A lawyer should aspire to render at least 50 hours of pro bono publico legal services per year. In fulfilling this responsibility, the lawyer should:

(a) provide a substantial portion of such services without fee or expectation of fee to:

(1) persons of limited means; or

(2) charitable, religious, civic, community, governmental, and educational organizations in matters that are designed primarily to address the needs of persons of limited means; and

(b) provide any additional services through:

(1) delivery of legal services at no fee or at a substantially reduced fee to individuals, groups, or organizations seeking to secure or protect civil rights, civil liberties, or public rights, or charitable religious, civic, community, governmental, and educational organizations in matters in furtherance of their organizational purposes, where the payment of standard legal fees would significantly deplete the organization’s economic resources or would be otherwise inappropriate;

(2) delivery of legal services at a substantially reduced fee to persons of limited means; or

(3) participation in activities for improving the law, the legal system, or the legal profession.

(c) In addition to providing pro bono publico legal services, a lawyer should voluntarily contribute financial support to organizations that provide legal services to persons of limited means.


[1] Every lawyer, regardless of professional prominence or professional work load, has a responsibility to provide legal services to those unable to pay, and personal involvement in the problems of the disadvantaged can be one of the most rewarding experiences in the life of a lawyer. This Rule urges all lawyers to provide a minimum of 50 hours of pro bono service annually. It is recognized that in some years a lawyer may render greater or fewer hours than the annual standard specified. Services can be performed in civil matters or in criminal or quasi-criminal matters for which there is no government obligation to provide funds for legal representation, such as post-conviction death penalty appeals.

[2] Paragraphs (a)(1) and (a)(2) recognize the critical need for legal services that exists among persons of limited means by providing that a substantial majority of the legal services rendered annually to the disadvantaged be furnished without fee or expectation of fee. Legal services under these paragraphs consist of a full range of activities, including individual and class representation, the provision of legal advice, legislative lobbying, administrative rule making, and the provision of free training or mentoring to those who represent persons of limited means. The variety of these activities should facilitate participation by government lawyers, even when restrictions exist on their engaging in the outside practice of law.

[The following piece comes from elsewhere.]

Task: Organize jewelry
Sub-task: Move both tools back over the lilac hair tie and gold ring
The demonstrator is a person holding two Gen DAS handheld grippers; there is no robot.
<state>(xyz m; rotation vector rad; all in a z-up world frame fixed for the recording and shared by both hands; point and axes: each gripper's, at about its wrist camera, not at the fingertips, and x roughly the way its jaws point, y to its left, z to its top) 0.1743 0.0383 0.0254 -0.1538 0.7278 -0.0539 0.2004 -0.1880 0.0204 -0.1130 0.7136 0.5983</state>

[3] Persons eligible for legal services under paragraphs (a)(1) and (a)(2) include those who qualify financially for participation in programs funded by the Legal Services Corporation and those whose incomes and financial resources are slightly above the guidelines utilized by such programs but, nevertheless, cannot afford counsel. Legal services can be rendered to individuals or to organizations such as homeless shelters, abused women’s centers, and food pantries that serve those of limited means. The term “governmental organizations” includes, but is not limited to, public protection programs and sections of governmental or public sector agencies.

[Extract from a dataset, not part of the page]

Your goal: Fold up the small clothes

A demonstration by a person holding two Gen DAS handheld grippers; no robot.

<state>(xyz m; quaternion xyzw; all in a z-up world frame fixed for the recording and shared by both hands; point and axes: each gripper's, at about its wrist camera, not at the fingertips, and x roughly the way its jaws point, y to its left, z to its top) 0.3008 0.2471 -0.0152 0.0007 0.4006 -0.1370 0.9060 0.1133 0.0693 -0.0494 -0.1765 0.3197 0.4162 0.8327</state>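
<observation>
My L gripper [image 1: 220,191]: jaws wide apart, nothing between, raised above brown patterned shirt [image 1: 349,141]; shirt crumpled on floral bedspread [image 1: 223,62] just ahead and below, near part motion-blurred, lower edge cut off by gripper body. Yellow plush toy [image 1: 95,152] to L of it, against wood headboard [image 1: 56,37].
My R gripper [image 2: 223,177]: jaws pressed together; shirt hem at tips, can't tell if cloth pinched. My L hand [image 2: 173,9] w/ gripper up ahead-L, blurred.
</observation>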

[4] Because service must be provided without fee or expectation of fee, the intent of the lawyer to render free legal services is essential for the work performed to fall within the meaning of paragraphs (a)(1) and (a)(2). Accordingly, services rendered cannot be considered pro bono if an anticipated fee is uncollected, but the award of statutory attorneys’ fees in a case originally accepted as pro bono would not disqualify such services from inclusion under this paragraph. Lawyers who do receive fees in such cases are encouraged to contribute an appropriate portion of such fees to organizations or projects that benefit persons of limited means. In some cases, a fee paid by the government to an appointed lawyer will be so low relative to what would have been a reasonable fee for the amount and quality of work performed – as in post-conviction death penalty cases – that the lawyer should be credited for the purpose of this Rule as having rendered the services without fee. This would also be the case when a lawyer is appointed as counsel in a criminal matter, the fee paid the lawyer is capped at a certain amount, and the lawyer expends significant time working on the case after the capped amount has been exceeded.

[5] While it is possible for a lawyer to fulfill the annual responsibility to perform pro bono services exclusively through activities described in paragraph (a), the commitment can also be met in a variety of ways as set forth in paragraph (b). Constitutional, statutory, or regulatory restrictions may prohibit or impede government and public sector lawyers and judges from performing the pro bono services outlined in paragraphs (a), (b)(1), and (b)(2). Accordingly, where those restrictions apply, government and public sector lawyers and judges may fulfill their pro bono responsibility by performing services outlined in paragraphs (b)(3) and (c).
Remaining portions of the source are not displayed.